**WHAT TO WORK ON:** Only the closing stretch of the material is wanted: the line containing "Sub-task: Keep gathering" and every line after it, transcribed exactly.

**PROVIDED MATERIAL:**
+ + + +

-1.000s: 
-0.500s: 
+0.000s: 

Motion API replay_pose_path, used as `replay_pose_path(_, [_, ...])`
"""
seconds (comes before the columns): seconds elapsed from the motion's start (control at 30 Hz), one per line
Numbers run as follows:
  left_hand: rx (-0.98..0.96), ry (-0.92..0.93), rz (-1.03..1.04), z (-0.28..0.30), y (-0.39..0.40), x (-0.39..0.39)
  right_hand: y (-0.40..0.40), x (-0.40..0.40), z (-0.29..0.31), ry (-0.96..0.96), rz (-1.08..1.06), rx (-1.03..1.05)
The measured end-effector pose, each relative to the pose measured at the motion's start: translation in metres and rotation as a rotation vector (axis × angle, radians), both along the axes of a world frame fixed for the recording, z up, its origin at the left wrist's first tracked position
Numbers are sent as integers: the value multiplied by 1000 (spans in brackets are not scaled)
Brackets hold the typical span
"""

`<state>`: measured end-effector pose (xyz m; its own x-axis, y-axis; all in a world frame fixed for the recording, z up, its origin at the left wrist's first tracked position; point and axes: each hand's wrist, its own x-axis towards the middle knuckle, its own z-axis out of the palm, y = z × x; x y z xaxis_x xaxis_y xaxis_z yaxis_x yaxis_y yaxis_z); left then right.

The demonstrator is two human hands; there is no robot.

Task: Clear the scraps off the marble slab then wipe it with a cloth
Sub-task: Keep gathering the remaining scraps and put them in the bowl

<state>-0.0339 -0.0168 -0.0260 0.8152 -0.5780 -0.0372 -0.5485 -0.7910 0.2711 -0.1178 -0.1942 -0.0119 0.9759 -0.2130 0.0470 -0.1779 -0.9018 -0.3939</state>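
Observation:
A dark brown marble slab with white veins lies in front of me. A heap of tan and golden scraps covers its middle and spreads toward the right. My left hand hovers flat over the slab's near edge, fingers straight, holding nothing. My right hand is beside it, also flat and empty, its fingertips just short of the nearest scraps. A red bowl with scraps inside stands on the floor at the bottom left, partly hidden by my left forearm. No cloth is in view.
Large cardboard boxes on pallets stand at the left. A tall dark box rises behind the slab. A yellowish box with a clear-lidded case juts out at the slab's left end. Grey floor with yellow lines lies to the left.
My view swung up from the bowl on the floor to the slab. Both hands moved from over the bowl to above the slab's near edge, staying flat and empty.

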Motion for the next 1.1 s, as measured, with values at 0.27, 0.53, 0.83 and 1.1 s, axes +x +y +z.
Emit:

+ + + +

**EXERCISE ANSWER:**
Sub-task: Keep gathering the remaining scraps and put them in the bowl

<state>-0.0339 -0.0168 -0.0260 0.8152 -0.5780 -0.0372 -0.5485 -0.7910 0.2711 -0.1178 -0.1942 -0.0119 0.9759 -0.2130 0.0470 -0.1779 -0.9018 -0.3939</state>
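Observation:
A dark brown marble slab with white veins lies in front of me. A heap of tan and golden scraps covers its middle and spreads toward the right. My left hand hovers flat over the slab's near edge, fingers straight, holding nothing. My right hand is beside it, also flat and empty, its fingertips just short of the nearest scraps. A red bowl with scraps inside stands on the floor at the bottom left, partly hidden by my left forearm. No cloth is in view.
Large cardboard boxes on pallets stand at the left. A tall dark box rises behind the slab. A yellowish box with a clear-lidded case juts out at the slab's left end. Grey floor with yellow lines lies to the left.
My view swung up from the bowl on the floor to the slab. Both hands moved from over the bowl to above the slab's near edge, staying flat and empty.
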
Motion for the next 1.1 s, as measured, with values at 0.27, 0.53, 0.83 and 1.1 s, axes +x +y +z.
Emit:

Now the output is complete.